**What is being asked:** Within the records, say how many lines include the word "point"; the answer should be the number and no more.

**Records supplied:**
#####

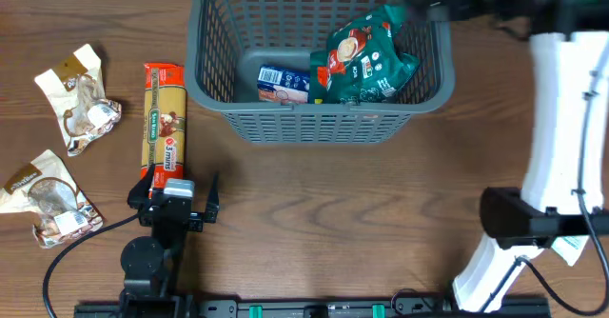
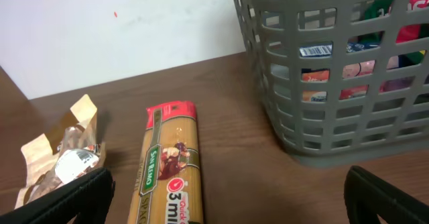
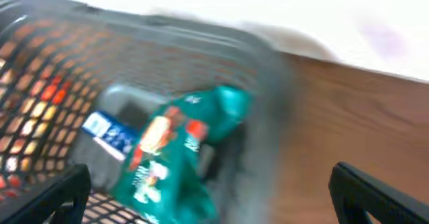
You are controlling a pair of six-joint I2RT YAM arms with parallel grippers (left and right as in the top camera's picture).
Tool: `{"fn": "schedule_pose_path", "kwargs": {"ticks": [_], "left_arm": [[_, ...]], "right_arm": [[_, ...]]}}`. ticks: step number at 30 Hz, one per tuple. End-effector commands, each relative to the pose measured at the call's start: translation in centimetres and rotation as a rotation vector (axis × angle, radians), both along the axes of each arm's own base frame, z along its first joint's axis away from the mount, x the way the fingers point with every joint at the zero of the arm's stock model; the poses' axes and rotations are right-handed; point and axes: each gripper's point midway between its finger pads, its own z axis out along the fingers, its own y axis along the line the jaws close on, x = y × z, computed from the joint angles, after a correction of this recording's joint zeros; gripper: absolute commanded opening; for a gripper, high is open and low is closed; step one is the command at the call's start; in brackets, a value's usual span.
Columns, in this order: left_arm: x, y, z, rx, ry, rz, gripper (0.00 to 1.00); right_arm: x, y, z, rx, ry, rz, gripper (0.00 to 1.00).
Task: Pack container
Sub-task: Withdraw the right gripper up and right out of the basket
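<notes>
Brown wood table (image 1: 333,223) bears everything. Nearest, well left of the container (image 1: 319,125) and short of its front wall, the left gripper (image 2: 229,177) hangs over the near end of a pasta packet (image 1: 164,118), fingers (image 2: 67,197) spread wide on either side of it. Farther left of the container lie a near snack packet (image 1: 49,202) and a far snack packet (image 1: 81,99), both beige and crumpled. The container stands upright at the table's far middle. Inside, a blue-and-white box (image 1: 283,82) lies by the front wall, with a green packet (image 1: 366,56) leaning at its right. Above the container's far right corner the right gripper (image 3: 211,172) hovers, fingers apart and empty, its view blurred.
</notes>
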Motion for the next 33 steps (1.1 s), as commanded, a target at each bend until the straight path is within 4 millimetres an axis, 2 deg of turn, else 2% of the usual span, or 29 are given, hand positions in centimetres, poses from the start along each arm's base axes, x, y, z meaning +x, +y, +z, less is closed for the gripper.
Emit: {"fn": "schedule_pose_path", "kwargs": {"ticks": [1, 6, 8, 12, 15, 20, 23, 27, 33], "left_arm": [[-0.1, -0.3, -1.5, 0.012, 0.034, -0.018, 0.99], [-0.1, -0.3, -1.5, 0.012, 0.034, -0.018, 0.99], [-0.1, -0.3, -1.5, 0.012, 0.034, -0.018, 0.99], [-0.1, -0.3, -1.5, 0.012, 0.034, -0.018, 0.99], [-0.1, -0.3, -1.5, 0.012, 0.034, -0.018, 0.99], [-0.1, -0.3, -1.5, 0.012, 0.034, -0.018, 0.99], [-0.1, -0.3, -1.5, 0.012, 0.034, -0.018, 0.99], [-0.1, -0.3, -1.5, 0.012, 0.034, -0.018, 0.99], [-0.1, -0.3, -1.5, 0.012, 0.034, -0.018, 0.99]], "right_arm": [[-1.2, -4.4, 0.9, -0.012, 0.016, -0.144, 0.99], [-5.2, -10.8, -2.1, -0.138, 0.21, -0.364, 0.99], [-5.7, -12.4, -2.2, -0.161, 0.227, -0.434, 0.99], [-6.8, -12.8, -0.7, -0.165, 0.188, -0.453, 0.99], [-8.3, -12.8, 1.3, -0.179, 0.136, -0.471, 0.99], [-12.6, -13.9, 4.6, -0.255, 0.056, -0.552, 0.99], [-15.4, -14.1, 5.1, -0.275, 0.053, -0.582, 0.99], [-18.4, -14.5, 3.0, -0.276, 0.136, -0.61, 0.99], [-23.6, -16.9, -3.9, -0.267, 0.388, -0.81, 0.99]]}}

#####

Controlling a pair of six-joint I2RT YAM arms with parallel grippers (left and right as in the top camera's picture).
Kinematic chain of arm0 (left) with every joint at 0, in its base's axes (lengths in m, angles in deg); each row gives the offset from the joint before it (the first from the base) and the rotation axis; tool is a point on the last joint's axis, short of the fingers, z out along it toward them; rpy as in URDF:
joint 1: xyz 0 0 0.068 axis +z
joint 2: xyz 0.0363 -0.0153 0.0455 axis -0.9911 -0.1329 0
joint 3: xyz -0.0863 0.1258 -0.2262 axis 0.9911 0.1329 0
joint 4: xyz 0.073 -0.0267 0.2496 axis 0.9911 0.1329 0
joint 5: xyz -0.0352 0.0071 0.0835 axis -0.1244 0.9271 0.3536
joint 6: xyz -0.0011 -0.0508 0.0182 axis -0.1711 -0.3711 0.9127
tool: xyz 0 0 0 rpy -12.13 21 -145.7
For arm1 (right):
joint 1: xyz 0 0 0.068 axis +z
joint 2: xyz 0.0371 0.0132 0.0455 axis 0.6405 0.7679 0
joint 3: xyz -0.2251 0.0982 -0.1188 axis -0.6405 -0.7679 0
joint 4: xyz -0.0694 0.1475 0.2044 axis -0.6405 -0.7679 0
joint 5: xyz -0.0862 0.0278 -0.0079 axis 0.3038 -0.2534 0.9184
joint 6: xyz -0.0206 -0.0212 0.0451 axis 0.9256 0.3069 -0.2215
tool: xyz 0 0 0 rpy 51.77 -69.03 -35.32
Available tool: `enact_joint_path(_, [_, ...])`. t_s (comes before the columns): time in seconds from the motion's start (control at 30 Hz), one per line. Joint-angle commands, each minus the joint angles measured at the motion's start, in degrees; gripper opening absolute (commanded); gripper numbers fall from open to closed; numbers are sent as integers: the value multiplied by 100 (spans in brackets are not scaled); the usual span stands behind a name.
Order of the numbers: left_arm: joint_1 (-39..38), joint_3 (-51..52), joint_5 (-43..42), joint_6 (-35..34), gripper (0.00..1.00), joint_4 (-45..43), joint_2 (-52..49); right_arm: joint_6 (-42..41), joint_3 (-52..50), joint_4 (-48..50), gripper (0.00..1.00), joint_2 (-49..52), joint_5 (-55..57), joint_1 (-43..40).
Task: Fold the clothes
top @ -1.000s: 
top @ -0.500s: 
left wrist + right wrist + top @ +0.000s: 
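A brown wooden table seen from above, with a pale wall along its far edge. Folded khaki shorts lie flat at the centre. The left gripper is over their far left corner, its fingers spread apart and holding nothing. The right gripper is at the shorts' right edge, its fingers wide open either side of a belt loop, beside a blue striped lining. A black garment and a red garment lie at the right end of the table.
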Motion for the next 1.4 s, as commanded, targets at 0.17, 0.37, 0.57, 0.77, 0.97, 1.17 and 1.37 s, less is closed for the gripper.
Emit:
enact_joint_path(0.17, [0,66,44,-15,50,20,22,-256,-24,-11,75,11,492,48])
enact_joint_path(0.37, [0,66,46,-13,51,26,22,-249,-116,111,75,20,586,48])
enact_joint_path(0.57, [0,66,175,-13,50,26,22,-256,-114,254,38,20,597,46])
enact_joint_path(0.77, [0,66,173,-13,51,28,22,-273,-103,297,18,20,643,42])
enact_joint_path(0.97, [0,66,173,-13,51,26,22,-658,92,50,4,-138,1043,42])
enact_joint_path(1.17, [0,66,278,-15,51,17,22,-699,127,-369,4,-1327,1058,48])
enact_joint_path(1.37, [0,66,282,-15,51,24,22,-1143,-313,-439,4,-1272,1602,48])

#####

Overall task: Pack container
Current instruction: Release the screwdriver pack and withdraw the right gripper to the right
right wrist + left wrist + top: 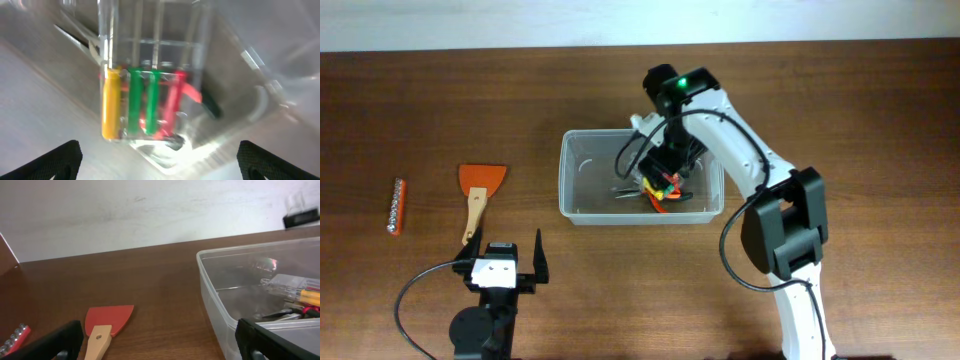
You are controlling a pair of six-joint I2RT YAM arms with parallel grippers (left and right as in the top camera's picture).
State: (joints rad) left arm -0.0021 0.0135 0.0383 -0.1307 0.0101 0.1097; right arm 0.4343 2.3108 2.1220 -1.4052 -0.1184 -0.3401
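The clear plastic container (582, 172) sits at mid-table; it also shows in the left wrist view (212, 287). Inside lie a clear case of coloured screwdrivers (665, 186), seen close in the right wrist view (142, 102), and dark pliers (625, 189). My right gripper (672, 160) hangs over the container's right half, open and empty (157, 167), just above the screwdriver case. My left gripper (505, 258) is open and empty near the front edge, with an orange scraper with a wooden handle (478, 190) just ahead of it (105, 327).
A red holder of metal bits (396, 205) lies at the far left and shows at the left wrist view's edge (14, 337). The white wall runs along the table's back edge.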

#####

**Exercise solution:** 2